▶ _Record extracts_:
--- START ---
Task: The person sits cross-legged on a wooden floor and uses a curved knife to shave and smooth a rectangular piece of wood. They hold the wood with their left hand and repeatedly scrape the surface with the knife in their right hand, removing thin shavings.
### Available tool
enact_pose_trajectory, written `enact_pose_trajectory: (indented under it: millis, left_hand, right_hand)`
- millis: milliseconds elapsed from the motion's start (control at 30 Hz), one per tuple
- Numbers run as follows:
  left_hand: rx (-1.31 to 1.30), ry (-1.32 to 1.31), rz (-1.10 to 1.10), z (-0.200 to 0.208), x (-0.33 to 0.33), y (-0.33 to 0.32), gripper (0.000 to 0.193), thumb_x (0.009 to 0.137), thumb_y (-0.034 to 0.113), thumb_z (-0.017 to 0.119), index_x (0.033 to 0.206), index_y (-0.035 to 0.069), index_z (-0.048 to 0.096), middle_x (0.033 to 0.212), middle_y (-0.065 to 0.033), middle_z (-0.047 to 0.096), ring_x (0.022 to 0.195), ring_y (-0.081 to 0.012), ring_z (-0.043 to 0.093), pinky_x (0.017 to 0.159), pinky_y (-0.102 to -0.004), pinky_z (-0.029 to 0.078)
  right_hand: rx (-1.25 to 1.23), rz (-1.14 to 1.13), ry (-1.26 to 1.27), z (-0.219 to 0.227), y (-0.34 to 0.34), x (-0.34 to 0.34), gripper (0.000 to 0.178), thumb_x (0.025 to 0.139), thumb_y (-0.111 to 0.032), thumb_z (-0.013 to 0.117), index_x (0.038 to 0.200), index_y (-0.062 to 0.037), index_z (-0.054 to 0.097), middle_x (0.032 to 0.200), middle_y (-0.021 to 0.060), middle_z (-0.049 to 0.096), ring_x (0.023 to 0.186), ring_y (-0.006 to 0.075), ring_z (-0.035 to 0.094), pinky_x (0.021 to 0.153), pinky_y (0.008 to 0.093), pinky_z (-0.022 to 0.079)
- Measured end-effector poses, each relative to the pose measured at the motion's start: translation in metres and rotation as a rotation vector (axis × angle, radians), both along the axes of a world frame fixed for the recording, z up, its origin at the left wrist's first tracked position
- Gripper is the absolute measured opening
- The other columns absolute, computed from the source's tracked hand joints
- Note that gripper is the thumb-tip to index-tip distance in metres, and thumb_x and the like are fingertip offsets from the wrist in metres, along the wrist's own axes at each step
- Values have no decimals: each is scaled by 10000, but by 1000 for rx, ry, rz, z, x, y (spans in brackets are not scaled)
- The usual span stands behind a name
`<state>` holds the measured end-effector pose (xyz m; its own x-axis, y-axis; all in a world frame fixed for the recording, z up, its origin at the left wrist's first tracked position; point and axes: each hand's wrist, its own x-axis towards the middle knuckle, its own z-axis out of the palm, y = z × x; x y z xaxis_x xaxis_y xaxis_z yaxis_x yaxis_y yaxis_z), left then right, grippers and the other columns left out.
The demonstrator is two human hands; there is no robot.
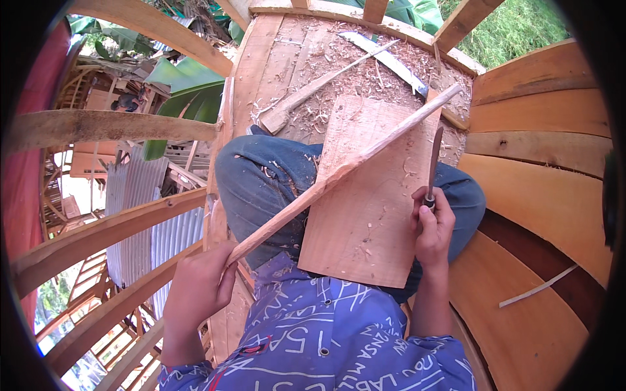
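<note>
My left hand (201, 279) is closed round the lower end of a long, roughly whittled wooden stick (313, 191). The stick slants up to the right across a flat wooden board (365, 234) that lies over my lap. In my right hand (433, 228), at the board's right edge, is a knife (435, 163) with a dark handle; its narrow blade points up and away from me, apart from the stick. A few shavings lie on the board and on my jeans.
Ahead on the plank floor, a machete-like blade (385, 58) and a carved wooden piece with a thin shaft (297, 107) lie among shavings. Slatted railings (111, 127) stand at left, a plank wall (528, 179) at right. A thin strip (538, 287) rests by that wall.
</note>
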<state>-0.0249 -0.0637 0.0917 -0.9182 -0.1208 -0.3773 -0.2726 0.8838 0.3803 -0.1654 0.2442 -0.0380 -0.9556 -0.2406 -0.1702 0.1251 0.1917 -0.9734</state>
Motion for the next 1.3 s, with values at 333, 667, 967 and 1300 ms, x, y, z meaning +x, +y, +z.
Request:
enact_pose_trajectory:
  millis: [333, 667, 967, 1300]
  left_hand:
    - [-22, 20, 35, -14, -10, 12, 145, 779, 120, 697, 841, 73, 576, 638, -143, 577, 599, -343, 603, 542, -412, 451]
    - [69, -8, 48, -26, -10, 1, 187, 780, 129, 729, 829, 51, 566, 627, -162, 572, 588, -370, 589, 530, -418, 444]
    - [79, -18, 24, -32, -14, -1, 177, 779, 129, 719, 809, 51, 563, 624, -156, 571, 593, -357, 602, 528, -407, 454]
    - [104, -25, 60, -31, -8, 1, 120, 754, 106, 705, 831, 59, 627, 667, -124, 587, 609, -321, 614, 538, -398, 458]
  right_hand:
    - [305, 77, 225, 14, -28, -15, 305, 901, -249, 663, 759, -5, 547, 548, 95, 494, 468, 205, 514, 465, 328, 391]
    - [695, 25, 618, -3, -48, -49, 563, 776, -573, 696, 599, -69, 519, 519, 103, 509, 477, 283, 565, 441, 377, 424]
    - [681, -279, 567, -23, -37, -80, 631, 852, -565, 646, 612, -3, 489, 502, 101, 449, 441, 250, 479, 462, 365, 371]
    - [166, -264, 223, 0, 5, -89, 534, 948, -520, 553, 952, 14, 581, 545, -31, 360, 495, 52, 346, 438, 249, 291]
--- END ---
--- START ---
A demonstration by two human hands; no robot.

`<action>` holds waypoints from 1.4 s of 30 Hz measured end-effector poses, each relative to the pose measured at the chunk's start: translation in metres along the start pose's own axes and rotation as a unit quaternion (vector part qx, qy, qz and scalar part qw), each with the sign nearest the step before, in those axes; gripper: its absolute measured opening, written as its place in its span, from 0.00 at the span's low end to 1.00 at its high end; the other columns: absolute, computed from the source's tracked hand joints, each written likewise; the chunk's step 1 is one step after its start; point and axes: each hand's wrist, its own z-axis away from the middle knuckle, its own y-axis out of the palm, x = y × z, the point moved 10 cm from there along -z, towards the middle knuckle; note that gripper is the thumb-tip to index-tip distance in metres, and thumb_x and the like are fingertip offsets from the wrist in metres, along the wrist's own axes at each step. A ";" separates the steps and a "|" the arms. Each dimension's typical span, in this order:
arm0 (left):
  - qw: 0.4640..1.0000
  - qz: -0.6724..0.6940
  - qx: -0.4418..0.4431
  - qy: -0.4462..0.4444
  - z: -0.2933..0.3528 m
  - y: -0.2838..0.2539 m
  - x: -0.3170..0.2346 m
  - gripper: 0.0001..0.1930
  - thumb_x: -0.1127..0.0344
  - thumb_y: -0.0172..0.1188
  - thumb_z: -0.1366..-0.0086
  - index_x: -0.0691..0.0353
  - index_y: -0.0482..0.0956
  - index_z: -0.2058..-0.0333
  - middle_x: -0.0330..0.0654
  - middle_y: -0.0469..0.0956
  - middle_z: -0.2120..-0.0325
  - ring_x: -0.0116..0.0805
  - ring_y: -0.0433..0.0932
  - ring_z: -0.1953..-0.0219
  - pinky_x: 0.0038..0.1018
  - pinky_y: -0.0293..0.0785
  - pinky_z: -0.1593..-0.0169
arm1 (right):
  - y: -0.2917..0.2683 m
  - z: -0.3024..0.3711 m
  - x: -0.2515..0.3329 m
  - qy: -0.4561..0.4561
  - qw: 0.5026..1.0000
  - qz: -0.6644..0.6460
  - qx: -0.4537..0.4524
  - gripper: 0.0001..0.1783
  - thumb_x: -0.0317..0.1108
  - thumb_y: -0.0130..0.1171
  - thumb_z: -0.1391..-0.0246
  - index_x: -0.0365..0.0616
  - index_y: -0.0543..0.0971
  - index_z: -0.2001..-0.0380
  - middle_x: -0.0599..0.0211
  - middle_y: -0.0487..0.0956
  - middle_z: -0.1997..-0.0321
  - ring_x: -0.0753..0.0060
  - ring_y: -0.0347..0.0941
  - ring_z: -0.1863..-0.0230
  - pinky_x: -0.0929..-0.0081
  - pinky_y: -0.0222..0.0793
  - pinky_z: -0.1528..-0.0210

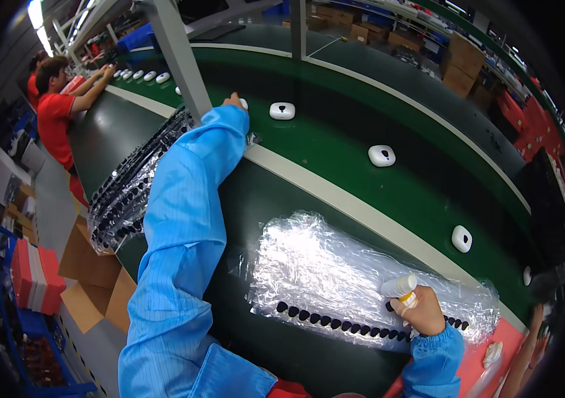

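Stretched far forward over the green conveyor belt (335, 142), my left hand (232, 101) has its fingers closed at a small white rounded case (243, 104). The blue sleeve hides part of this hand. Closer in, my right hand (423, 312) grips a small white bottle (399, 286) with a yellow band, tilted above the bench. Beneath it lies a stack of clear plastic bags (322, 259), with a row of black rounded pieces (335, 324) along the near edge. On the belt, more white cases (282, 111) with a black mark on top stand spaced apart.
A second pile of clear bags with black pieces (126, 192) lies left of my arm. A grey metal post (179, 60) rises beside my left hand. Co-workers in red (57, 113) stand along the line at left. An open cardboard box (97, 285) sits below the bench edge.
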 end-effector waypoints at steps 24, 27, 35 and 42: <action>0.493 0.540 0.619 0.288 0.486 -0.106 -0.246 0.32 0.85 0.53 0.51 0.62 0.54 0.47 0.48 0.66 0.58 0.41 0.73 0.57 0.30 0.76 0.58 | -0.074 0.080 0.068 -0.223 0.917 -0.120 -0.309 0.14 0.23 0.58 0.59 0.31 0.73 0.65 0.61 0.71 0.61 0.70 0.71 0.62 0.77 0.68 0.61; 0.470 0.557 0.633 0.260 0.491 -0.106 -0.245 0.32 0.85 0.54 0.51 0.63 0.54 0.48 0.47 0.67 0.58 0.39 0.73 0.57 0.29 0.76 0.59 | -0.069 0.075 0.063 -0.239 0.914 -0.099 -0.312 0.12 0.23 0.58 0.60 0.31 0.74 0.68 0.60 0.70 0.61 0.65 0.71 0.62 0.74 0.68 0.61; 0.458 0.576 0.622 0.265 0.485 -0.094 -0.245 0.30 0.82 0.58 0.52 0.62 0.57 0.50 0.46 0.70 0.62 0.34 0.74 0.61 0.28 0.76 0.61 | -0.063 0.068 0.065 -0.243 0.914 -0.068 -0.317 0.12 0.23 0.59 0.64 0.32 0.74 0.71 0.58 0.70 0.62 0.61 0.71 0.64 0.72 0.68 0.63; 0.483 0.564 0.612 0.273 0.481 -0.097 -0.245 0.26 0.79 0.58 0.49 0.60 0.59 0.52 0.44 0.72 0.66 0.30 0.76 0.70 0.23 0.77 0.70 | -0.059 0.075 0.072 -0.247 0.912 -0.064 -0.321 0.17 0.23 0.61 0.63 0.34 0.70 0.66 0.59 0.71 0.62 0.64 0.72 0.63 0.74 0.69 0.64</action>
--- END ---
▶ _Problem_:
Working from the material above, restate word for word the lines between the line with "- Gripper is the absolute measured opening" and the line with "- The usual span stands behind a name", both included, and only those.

▶ _Finished task_:
- Gripper is the absolute measured opening
- The other columns absolute, computed from the source's tracked hand joints
- Note that gripper is the thumb-tip to index-tip distance in metres, and thumb_x and the like are fingertip offsets from the wrist in metres, along the wrist's own axes at each step
- Values have no decimals: each is scaled by 10000, but by 1000 for rx, ry, rz, z, x, y (spans in brackets are not scaled)
- The usual span stands behind a name

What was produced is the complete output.